▶ **ACTIVITY**: Output exactly the lines from the first line of the records below through the line containing "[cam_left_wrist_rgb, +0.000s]", both included, leaving out any pictures.

▶ **MATERIAL FOR THE TASK**:
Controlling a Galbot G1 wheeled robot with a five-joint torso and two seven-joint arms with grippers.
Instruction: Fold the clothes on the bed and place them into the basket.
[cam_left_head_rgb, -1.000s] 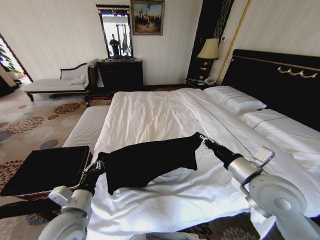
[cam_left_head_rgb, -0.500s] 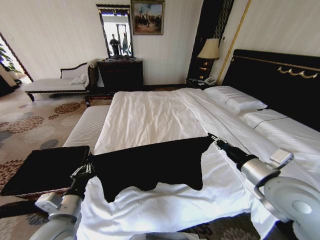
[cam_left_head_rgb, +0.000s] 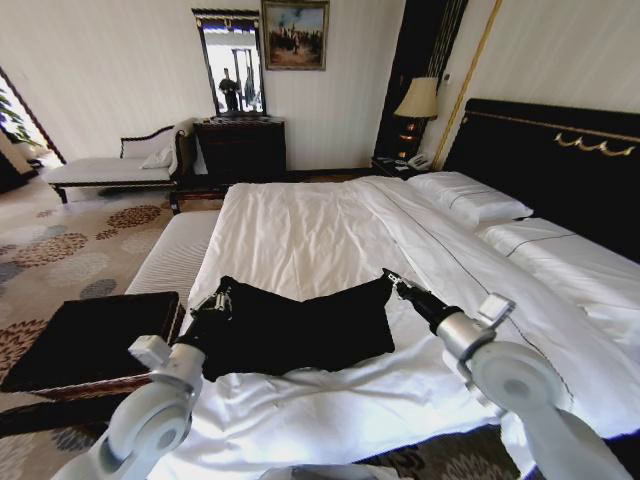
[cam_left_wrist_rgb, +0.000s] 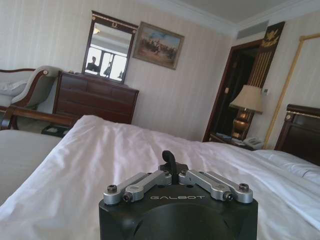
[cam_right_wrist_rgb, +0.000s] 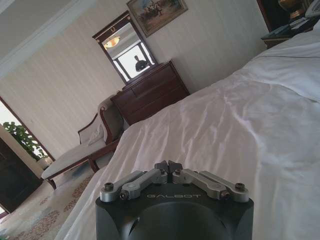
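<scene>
The black T-shirt (cam_left_head_rgb: 300, 328) lies spread on the white duvet of the bed (cam_left_head_rgb: 300, 225), near the foot end. My left gripper (cam_left_head_rgb: 222, 296) is shut on its left upper corner, low over the duvet. My right gripper (cam_left_head_rgb: 392, 280) is shut on its right upper corner. In the left wrist view a bit of black fabric (cam_left_wrist_rgb: 169, 160) sticks up between the shut left gripper (cam_left_wrist_rgb: 172, 172). The right wrist view has the right gripper (cam_right_wrist_rgb: 168, 167) shut over the duvet. The basket (cam_left_head_rgb: 88, 338), black-lined, sits left of the bed's foot.
A striped white bench (cam_left_head_rgb: 175, 255) runs along the bed's left side beyond the basket. Pillows (cam_left_head_rgb: 470, 200) and the black headboard (cam_left_head_rgb: 560, 160) are at the right. A chaise longue (cam_left_head_rgb: 110, 168), a dark dresser (cam_left_head_rgb: 240, 148) and a lamp (cam_left_head_rgb: 418, 100) stand by the far wall.
Half a second ago the shirt was held stretched wide between the grippers. Both grippers have since moved closer together and farther onto the bed, and the shirt now rests on the duvet.
</scene>
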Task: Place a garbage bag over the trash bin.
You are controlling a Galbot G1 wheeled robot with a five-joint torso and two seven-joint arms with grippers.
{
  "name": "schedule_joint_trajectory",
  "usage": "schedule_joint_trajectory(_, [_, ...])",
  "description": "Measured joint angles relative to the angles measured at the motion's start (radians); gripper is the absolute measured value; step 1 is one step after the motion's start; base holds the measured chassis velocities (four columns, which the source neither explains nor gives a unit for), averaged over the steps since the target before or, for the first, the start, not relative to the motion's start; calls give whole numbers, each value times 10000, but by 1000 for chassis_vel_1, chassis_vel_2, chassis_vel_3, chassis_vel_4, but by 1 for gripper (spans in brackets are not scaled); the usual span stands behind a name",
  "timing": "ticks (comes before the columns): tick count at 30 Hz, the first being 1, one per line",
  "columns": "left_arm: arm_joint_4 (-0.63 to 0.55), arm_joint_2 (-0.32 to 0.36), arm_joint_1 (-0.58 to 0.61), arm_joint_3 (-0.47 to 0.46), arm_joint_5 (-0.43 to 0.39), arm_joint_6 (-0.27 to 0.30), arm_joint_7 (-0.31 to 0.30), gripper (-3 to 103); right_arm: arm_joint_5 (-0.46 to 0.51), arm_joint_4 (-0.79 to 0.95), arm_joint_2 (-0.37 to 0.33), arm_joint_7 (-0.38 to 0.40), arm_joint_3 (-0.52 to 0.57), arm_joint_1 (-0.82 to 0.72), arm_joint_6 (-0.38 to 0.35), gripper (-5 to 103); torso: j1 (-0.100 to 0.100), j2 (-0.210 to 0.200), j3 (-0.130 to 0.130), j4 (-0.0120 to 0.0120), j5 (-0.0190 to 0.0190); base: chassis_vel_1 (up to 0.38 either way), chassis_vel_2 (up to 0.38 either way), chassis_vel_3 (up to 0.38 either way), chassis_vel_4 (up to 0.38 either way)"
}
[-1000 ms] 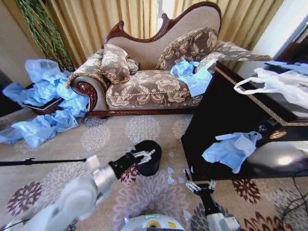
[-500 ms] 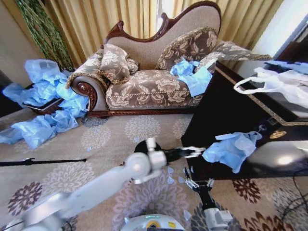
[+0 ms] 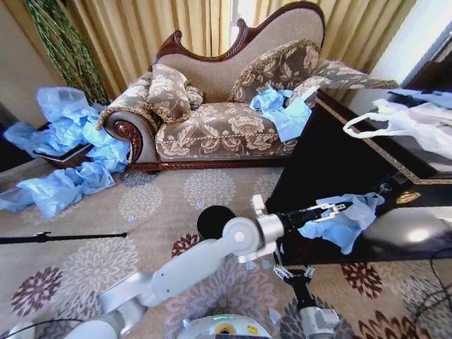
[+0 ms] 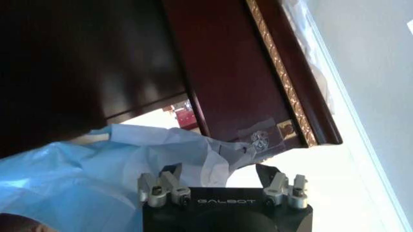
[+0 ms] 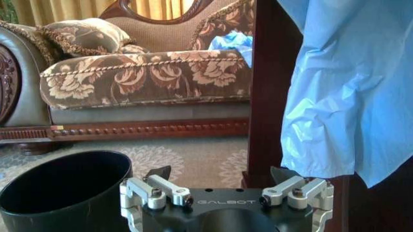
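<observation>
Left gripper [image 3: 329,209] reaching over bag [image 3: 339,220] on cabinet [image 3: 318,169], fingers wide. Right gripper [image 3: 292,271] idling below cabinet, beside bin [image 3: 212,220], wide.

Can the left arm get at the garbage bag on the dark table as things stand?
Probably yes: the left gripper, jaws open, is already at the garbage bag on the table edge, nothing between them.

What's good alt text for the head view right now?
The left gripper reaches across to a light blue garbage bag lying on a dark table, fingers open over it. A black trash bin stands on the patterned carpet behind the arm; the right gripper waits low beside the table.
</observation>
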Motion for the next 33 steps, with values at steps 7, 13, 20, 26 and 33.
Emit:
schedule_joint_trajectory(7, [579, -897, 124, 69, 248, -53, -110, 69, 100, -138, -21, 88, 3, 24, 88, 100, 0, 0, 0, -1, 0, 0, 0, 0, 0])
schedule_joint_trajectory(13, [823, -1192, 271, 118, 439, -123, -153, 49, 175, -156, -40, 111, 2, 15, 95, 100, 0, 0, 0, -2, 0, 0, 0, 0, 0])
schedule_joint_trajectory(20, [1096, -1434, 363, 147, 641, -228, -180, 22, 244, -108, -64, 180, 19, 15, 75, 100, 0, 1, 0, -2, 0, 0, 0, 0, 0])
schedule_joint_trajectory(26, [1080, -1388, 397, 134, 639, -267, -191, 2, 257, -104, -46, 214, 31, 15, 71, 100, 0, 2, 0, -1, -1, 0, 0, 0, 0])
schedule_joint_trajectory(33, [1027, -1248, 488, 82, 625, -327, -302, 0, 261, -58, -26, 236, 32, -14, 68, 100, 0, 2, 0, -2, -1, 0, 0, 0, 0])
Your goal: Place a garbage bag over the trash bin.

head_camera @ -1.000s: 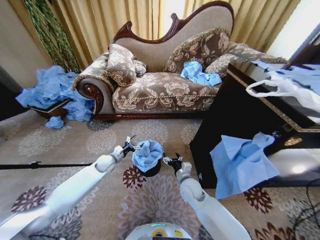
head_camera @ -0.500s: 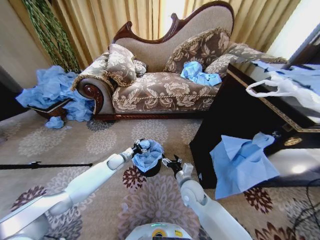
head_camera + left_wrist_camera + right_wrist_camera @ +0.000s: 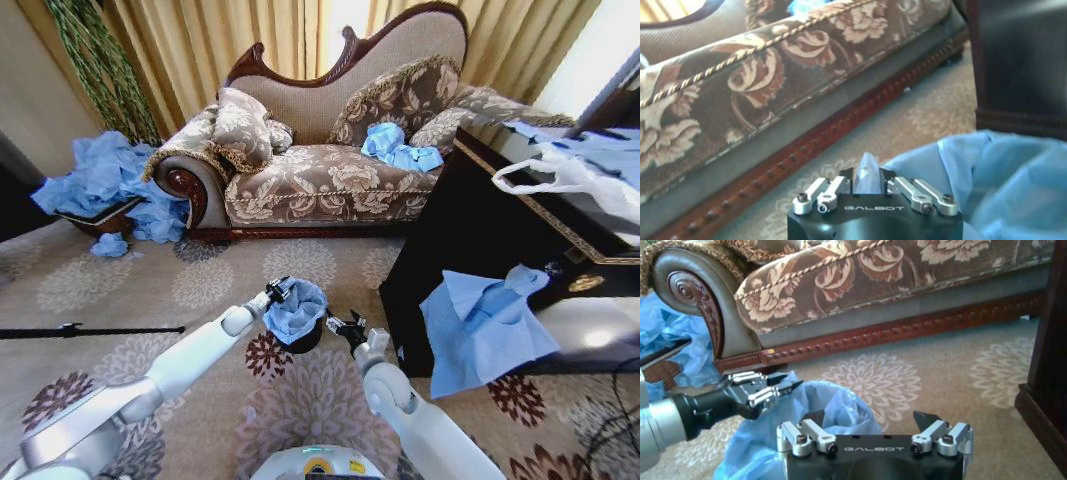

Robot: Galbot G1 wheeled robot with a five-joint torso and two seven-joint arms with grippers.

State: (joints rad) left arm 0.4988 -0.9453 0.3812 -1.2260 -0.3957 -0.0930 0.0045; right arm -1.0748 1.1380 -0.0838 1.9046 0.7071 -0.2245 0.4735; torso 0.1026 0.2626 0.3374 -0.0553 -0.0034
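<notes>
Fingers of the left gripper are closed on a fold of the garbage bag, pinching a thin tongue of blue plastic at the far left edge of the bag; the left wrist view shows that tongue caught between the two fingers. The right gripper sits just right of the bag with its jaws spread open and nothing between them; in the right wrist view its fingers straddle the near edge of the blue plastic without clamping it.

The bag lies bunched over the mouth of the trash bin, which stands on the patterned carpet between the two arms, in front of the sofa and left of the dark cabinet. Only a dark sliver of the bin's near side shows under the plastic.

As I judge it, the job is partly done: the bag is on top of the bin, but it looks crumpled, not spread out, and its rim has yet to be pulled down around the bin's edge.

Compared with a second ago, the left gripper has moved in from the bag's left side to its far left edge, and the right gripper has shifted only slightly.
</notes>
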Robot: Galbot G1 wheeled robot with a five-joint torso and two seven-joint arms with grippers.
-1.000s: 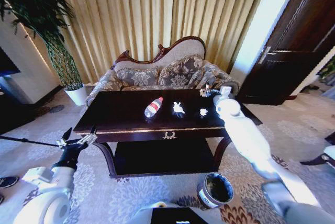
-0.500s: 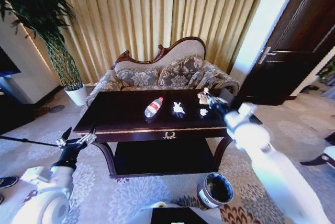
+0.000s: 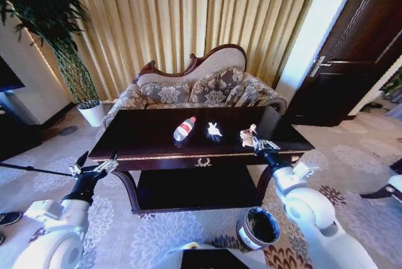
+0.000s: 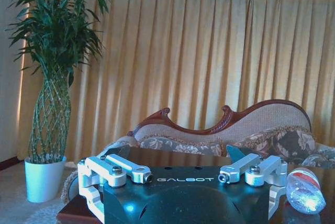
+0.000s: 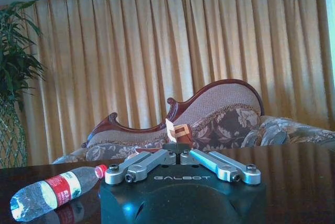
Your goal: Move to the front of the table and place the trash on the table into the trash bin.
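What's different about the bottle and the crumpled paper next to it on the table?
The bottle is long and lies on its side; the paper wad is a small crumpled lump. The bottle is clear with a red label and a red cap; the paper wad is plain white. Both rest on the dark table, side by side but apart.

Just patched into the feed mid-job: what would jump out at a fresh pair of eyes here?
The right gripper hangs over the right front part of the dark table, its fingers shut on a crumpled paper wad. Left of it on the tabletop lie another paper wad and a red-labelled bottle. The trash bin stands on the carpet below the table's right front corner, while the left gripper waits open off the left front corner.
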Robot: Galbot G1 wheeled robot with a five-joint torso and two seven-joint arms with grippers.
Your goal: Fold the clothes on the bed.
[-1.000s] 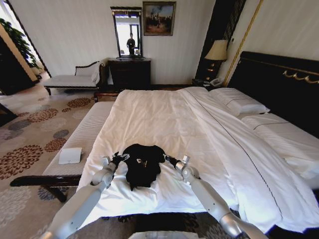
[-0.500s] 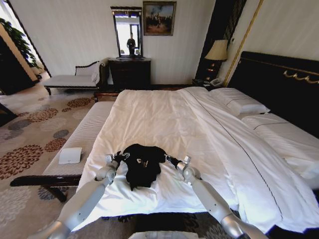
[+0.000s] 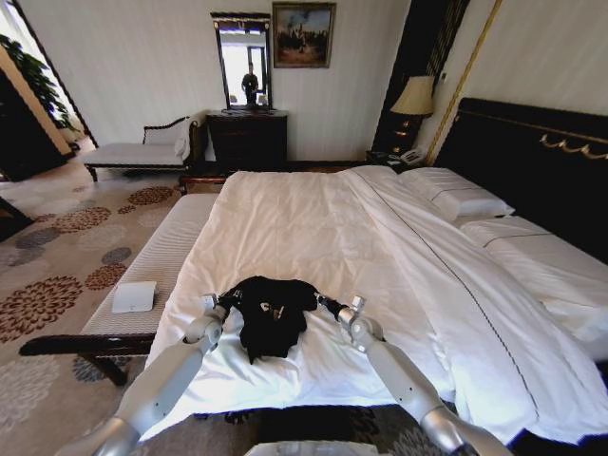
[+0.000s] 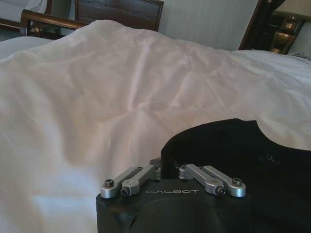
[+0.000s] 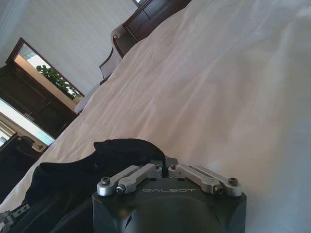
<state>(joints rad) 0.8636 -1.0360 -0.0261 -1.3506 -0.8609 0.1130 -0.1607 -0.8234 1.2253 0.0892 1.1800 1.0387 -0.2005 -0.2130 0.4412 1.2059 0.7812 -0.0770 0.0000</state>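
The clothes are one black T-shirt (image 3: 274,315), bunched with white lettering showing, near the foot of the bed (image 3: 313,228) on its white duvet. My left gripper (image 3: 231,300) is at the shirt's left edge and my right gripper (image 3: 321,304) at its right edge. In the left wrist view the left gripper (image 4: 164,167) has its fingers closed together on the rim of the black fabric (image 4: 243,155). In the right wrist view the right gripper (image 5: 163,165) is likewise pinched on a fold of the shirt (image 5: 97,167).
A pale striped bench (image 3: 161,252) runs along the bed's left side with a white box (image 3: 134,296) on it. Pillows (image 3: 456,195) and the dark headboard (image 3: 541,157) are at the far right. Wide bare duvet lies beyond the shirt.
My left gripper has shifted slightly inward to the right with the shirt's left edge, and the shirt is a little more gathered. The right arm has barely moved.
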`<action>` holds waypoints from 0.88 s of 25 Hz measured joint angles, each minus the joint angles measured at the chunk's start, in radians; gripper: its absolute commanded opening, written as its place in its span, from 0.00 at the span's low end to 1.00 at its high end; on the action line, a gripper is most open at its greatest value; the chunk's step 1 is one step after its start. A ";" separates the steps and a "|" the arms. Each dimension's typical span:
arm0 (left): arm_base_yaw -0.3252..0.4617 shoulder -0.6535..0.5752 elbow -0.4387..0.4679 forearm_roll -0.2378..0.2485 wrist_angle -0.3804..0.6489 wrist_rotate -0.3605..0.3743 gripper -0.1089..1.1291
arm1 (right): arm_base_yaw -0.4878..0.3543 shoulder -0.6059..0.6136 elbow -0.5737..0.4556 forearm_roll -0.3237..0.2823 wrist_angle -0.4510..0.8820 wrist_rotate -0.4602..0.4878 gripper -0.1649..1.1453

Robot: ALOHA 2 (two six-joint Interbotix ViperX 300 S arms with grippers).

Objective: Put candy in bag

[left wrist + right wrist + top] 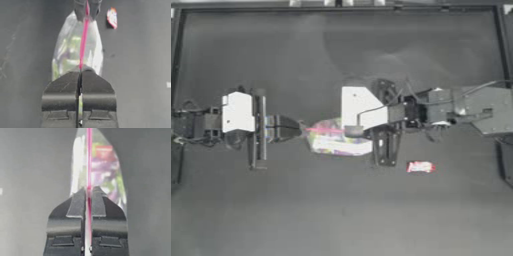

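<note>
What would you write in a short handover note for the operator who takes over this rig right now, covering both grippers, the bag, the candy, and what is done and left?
Left gripper: shut on the bag, pinching one end of its pink strip.
Right gripper: shut on the bag, pinching the other end of the strip.
Bag: held between the two grippers near the middle of the table, mouth looks closed, the strip a single line.
Candy: lying loose on the table, apart from the bag on the right arm's side, untouched.
Done: bag gripped at both ends.
Left: open the mouth, pick up the candy, drop it in.
</note>
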 measured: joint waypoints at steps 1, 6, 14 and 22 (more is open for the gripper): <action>0.000 -0.002 0.000 -0.002 0.000 0.000 0.10 | 0.000 -0.005 0.006 0.000 0.000 0.003 0.26; 0.000 0.000 0.003 0.000 0.000 0.000 0.10 | 0.000 -0.034 0.035 -0.003 0.000 0.020 0.26; 0.000 -0.003 0.014 0.000 -0.003 0.000 0.10 | 0.002 -0.086 0.098 -0.031 0.000 0.077 0.26; 0.000 -0.009 0.018 -0.002 -0.002 0.000 0.10 | 0.002 -0.153 0.163 -0.064 0.000 0.135 0.26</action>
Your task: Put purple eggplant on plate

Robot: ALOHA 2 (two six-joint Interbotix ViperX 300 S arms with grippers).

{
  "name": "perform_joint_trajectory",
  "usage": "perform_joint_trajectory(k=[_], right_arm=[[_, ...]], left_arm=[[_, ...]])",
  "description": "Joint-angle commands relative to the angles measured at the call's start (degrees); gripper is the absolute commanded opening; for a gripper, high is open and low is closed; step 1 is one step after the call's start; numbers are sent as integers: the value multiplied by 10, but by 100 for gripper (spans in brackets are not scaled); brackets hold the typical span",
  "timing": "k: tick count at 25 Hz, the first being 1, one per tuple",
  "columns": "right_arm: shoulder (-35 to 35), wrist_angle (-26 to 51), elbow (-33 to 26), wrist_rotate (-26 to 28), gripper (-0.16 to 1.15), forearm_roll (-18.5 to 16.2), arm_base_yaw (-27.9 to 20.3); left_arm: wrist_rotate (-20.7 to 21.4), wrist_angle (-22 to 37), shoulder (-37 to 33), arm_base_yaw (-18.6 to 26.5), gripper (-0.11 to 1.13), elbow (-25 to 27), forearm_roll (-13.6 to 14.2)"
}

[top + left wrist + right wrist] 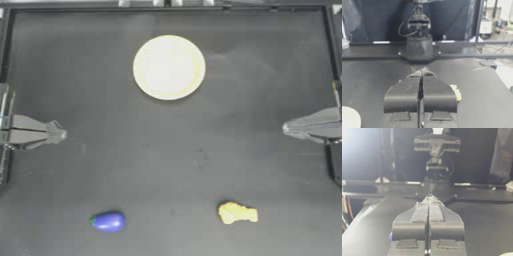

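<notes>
2 grippers parked, left gripper (59, 133) closed empty, right gripper (288, 128) likewise.

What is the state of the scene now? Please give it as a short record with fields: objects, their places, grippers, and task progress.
plate: the plate lies flat on the table, far side, near the middle, nothing on it
eggplant: the purple eggplant lies on the table near side, toward the left, apart from the plate
other object: lumpy yellow object, near side, toward the right
left gripper: left gripper parked at the left edge, jaws shut, holding nothing
right gripper: right gripper parked at the right edge, jaws shut, holding nothing
task progress: not started; eggplant untouched
</notes>
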Motion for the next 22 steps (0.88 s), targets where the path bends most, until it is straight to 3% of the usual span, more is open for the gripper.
perform_joint_trajectory(k=[1, 5, 8, 10, 13, 15, 17, 18, 20, 22], right_arm=[[-1, -4, 0, 2, -3, 3, 0], [3, 15, -4, 0, 12, 1, 0], [3, 26, -8, 0, 16, 2, 0], [1, 26, -9, -3, 23, -3, 0], [-3, 25, -7, -4, 50, -12, 0], [-3, 23, -6, -4, 76, -22, 0], [-3, 17, -7, -3, 101, -30, 0], [-3, 17, -8, -3, 109, -31, 0], [-3, 17, -9, -4, 103, -31, 0], [-3, 18, -8, -2, 98, -31, 0]], left_arm=[[-18, 0, 3, -4, -1, -9, -16], [-15, -1, -1, -5, 8, -9, -15], [-9, -1, -5, -5, 10, -8, -13], [-1, 1, -5, -5, 19, -9, -12], [8, 5, -4, -8, 53, -7, -9], [11, 10, -4, -13, 89, -7, -8], [11, 18, -4, -14, 110, -8, -8], [11, 28, -4, -14, 109, -9, -8], [11, 46, -4, -14, 100, -11, -8], [11, 59, -4, -14, 99, -13, -7]])
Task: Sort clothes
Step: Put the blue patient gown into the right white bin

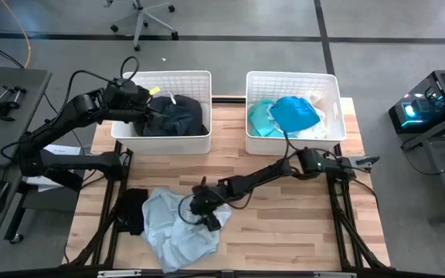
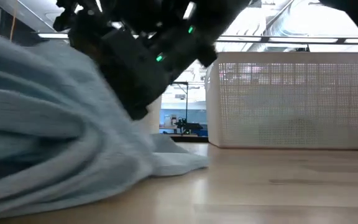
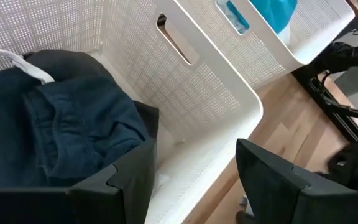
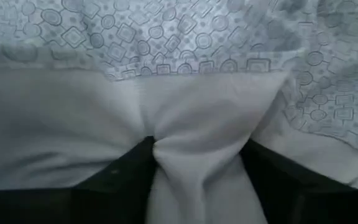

▶ **REPLY TO THE EXERCISE**:
Controlling a Galbot G1 wheeled robot with a five-joint torso and two seven-joint arms with grippers.
Instruction: Fold the clothes on the bed and place them into the basket.
[cam_left_head_rgb, -1.000s] 
[cam_left_head_rgb, -0.500s] 
[cam_left_head_rgb, +0.000s] 
[cam_left_wrist_rgb, +0.000s] 

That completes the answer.